Running Executable Jupyter/IPython Notebooks Directly from Github With Binder

It’s taken me way too long to get round to posting this, but it’s a compelling idea that I think more notice should be taken of… binder ([code]).

The idea is quite simple – specify a public github project (username/repo) that contains one or more Jupyter (IPython) notebooks, hit “go”, and the service will automatically create a docker container image that includes a Jupyter notebook server and a copy of the files contained in the repository.

binder

(Note that you can specify any public Github repository – it doesn’t have to be one you have control over at all.)

Once the container image is created, visiting mybinder.org/repo/gitusername/gitrepo will launch a new container based on that image and display a Jupyter notebook interface at the redirected to URL. Any Jupyter notebooks contained within the original repository can then be opened, edited and executed as an active notebook document.

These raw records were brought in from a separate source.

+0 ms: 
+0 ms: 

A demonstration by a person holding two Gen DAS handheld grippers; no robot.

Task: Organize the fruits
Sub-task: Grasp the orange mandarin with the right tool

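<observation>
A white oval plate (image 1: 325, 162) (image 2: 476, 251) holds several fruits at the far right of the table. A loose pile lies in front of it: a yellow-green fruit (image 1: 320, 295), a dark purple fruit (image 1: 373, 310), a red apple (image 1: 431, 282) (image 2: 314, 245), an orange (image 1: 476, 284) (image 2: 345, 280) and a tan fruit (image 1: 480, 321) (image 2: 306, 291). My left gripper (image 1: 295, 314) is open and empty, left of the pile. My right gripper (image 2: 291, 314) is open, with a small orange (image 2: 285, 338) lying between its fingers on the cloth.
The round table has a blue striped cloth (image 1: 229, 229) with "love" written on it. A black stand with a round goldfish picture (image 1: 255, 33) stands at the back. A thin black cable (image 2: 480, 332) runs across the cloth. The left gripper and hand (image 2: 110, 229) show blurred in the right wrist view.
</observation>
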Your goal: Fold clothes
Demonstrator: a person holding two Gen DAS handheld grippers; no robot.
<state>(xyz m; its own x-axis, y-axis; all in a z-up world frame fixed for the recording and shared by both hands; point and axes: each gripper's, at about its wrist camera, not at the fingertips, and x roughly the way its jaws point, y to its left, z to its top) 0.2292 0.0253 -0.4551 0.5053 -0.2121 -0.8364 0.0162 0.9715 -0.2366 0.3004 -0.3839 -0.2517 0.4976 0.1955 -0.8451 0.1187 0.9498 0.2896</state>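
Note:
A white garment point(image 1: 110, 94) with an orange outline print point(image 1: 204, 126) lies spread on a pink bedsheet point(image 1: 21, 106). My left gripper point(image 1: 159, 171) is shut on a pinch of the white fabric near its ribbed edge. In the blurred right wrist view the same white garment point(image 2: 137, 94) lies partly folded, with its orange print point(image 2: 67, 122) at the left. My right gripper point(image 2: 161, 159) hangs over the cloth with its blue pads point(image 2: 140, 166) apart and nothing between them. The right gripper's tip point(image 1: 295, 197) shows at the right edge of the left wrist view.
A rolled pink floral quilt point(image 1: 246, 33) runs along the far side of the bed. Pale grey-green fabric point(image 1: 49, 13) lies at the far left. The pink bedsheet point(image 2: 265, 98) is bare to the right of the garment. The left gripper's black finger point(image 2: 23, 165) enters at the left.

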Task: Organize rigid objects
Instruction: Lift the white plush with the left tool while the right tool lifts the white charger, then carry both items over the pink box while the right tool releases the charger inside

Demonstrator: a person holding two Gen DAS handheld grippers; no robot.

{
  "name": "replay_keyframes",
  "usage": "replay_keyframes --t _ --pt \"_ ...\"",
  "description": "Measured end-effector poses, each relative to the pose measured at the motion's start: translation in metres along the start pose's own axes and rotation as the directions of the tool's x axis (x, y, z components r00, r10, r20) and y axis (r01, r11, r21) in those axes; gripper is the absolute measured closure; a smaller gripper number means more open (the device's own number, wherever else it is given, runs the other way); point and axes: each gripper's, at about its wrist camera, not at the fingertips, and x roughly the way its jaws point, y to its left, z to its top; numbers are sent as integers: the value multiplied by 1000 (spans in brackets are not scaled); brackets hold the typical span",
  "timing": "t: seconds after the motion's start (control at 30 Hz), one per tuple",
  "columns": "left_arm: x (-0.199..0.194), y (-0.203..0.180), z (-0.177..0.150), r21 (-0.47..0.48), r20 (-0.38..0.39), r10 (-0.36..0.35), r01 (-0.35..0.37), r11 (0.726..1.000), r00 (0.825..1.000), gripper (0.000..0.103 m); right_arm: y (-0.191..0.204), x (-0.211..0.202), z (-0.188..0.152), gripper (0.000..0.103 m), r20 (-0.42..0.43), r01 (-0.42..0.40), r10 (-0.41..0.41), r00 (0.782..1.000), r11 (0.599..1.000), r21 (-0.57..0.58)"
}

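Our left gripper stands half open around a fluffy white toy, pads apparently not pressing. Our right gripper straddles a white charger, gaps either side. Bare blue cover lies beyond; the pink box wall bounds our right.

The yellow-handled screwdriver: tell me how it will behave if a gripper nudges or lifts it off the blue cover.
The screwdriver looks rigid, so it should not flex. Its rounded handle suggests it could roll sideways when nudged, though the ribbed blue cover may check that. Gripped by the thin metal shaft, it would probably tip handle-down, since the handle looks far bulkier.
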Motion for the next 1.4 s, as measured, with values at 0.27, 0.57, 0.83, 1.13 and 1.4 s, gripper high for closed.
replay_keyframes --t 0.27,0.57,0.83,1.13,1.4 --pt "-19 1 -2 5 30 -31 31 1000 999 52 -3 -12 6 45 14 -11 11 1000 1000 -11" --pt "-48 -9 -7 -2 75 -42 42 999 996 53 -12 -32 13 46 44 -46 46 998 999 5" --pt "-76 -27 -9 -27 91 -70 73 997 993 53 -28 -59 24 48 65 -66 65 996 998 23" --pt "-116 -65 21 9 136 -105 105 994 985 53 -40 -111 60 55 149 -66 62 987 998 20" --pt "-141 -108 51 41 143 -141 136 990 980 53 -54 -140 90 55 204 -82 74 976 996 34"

What this means is we could pop a set of course related notebooks into a repository, and share a link to mybinder.org/repo/gitusername/gitrepo. Whenever the link is visited, a container is fired up from the image and the user is redirected to that container. If I go to the URL again, another container is fired up. Within the container, a Jupyter notebook server is running, which means you can access the notebooks that were hosted in the Github repo as interactive, “live” (that is, executable) notebooks.

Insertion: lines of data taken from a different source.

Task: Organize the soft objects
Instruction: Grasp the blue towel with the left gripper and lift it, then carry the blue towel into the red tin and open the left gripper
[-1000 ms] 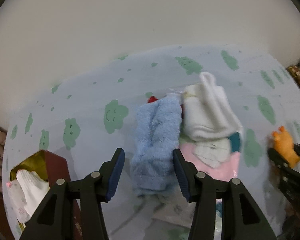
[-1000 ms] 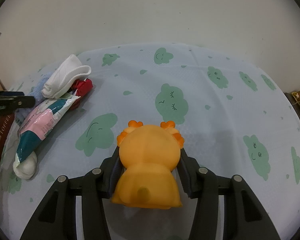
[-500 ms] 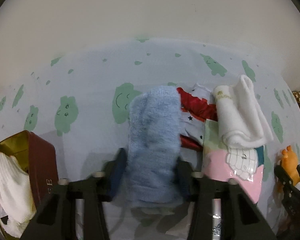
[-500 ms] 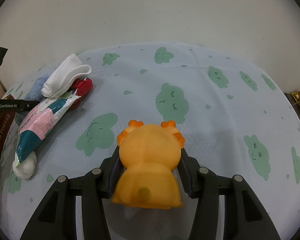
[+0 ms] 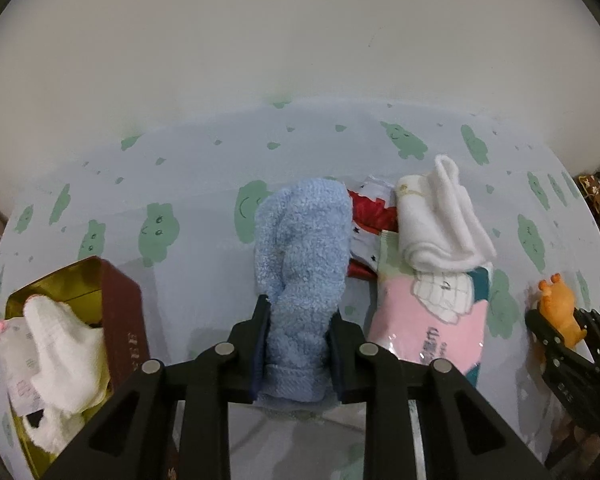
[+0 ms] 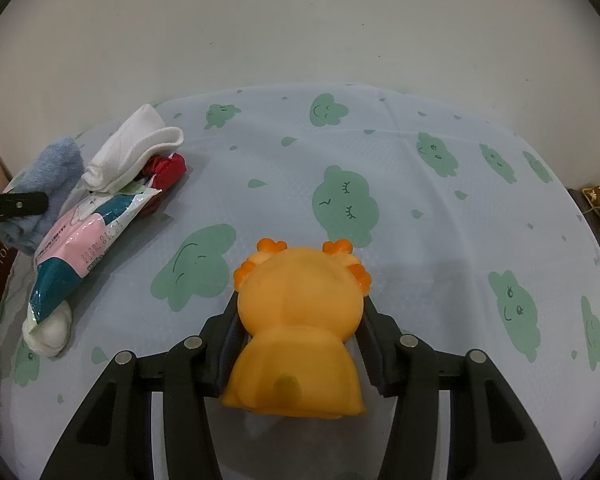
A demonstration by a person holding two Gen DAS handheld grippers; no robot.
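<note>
A: How is the left gripper [image 5: 298, 334] seen?

B: It is closed on the near end of a blue towel [image 5: 304, 264], which is pinched between both fingers and stretches away from them over the tablecloth [image 5: 188, 184]. The gripper is held low and pointed toward the wall [image 5: 300, 40].

A: And the right gripper [image 6: 298, 320]?

B: An orange toy [image 6: 298, 332] is clamped between its fingers, its back turned to the camera. Whether the toy is resting on the cloth cannot be told.

A: What is placed around the towel?

B: Just to the right of the towel, a red cloth [image 5: 366, 216] is partly covered by a pink and teal packet [image 5: 428, 320]. A folded white towel [image 5: 440, 224] is laid on the far end of that packet. To the left of the towel, apart from it, a brown tin [image 5: 116, 312] with a gold lining is seen, and white cloths [image 5: 56, 356] are piled inside it. Far to the towel's right, the orange toy is visible in the other gripper.

A: And the setting?

B: The table is covered by a pale blue cloth printed with green cloud faces. A plain off-white wall is seen behind it.
</note>
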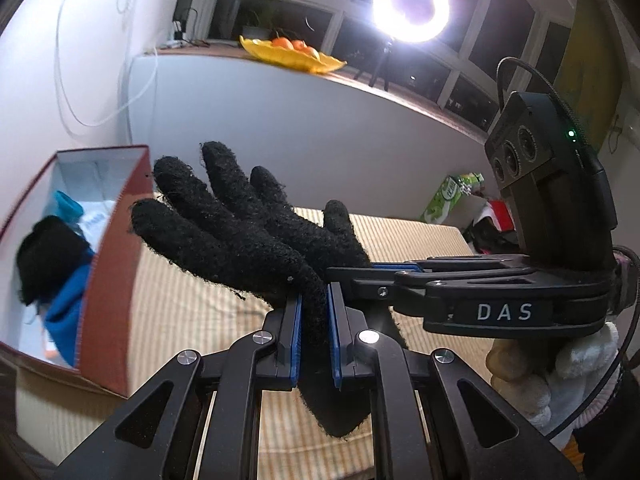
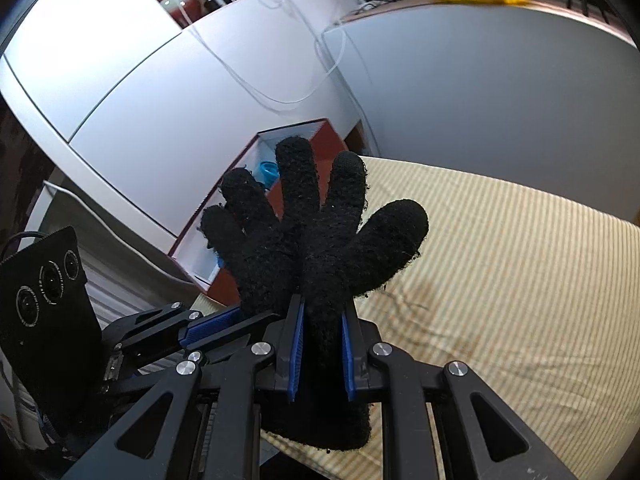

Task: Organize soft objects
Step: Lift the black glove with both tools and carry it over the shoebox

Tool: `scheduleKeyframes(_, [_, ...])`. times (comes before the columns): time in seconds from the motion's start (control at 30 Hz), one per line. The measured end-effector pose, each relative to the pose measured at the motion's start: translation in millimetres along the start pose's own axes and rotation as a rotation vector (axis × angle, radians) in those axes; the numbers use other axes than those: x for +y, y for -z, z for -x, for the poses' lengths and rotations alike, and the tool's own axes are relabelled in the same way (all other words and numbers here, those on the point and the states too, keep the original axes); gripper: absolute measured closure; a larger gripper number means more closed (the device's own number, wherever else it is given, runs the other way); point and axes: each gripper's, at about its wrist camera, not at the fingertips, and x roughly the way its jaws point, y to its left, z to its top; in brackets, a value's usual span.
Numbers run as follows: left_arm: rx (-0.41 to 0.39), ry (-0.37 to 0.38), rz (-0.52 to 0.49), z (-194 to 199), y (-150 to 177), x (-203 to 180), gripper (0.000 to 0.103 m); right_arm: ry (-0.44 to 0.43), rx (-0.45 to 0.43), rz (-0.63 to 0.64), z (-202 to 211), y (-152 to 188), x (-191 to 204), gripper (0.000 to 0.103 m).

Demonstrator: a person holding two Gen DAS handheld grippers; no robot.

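A wide bed covered in a cream cloth with fine yellow stripes (image 2: 500,264) fills the lower part of both views, with pale grey-white cabinet walls (image 2: 460,92) rising behind it. On the bed's far corner stands an open rectangular cardboard box with red-brown outer sides and a white inside (image 1: 116,248); it holds a black soft item lying on a blue garment (image 1: 66,300), with a small turquoise object further back. Raised above the bed just beside the box is a fuzzy black knitted glove (image 1: 248,240), its fingers spread towards the box opening, and both tools hold it. The left hand-held gripper (image 1: 314,312) has its blue pads closed tight on a fold of the glove near the cuff, which hangs below the jaws. The right hand-held gripper (image 2: 322,312) is likewise clamped on the glove's lower palm, the fingers fanned upward ahead of it. On the window ledge behind sit a glaring ring light on a small tripod (image 1: 410,6) and a yellow leaf-shaped dish with oranges (image 1: 292,56). A white-gloved hand (image 1: 568,368) grips the right tool's handle.
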Motion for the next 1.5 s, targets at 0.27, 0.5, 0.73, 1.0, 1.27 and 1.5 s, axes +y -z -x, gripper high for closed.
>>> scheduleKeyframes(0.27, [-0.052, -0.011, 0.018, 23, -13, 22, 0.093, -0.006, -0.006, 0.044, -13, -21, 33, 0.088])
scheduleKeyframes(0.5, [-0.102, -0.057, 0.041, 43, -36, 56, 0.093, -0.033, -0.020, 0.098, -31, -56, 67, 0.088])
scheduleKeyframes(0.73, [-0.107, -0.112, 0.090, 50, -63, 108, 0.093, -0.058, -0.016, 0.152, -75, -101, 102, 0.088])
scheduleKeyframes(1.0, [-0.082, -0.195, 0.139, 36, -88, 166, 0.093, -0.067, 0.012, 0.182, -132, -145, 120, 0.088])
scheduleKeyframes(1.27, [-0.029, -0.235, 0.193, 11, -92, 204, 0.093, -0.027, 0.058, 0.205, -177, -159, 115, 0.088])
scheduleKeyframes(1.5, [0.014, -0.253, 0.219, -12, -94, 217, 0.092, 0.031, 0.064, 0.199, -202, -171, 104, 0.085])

Alternatively, a user could clone the original repository, and then create a container image based on their copy of the repository, and then launch live notebooks from their own repository.

I’m still trying to find out what’s exactly going on under the covers of the binder service. In particular, a couple of questions came immediately to mind:

  • how long do containers persist? For example, at the moment we’re running a FutureLearn course (Learn to Code for Data Analysis) that makes use of IPython/Jupyter notebooks (https://www.futurelearn.com/courses/learn-to-code), but it requires learners to install Anaconda (which has caused a few issues). The course lasts 4 weeks, with learners studying a couple of hours a day maybe two days a week. Presumably, the binder containers are destroyed as a matter of course according to some schedule or rule – but what rule? I guess learners could always save and download their notebooks to the desktop and then upload them to a running server, but it would be more convenient if they could bookmark their container and return to it over the life of the course? (So for example, if Futurelearn was operating a binder service, joining the course could provide authenticated access to a container at http://www.futurelearn.com/courses/learn-to-code/USERID/notebook for the duration of the course, and maybe a week or two after? Following ResBaz Cloud – Containerised Research Apps as a Service, it might also allow for a user to export a copy of their container?)
  • how does the system scale? The FutureLearn course has several thousand students registered to it. To use the binder approach towards providing any student who wants one with a web-accessible, containerised version of the notebook application so they don’t have to insall one of their own, how easily would it scale? eg how easy is it to give a credit card to some back-end hosting company, get some keys, plug them in as binder settings and just expect it to work? (You can probably guess at my level devops/sysadmin ability/knowledge!;-)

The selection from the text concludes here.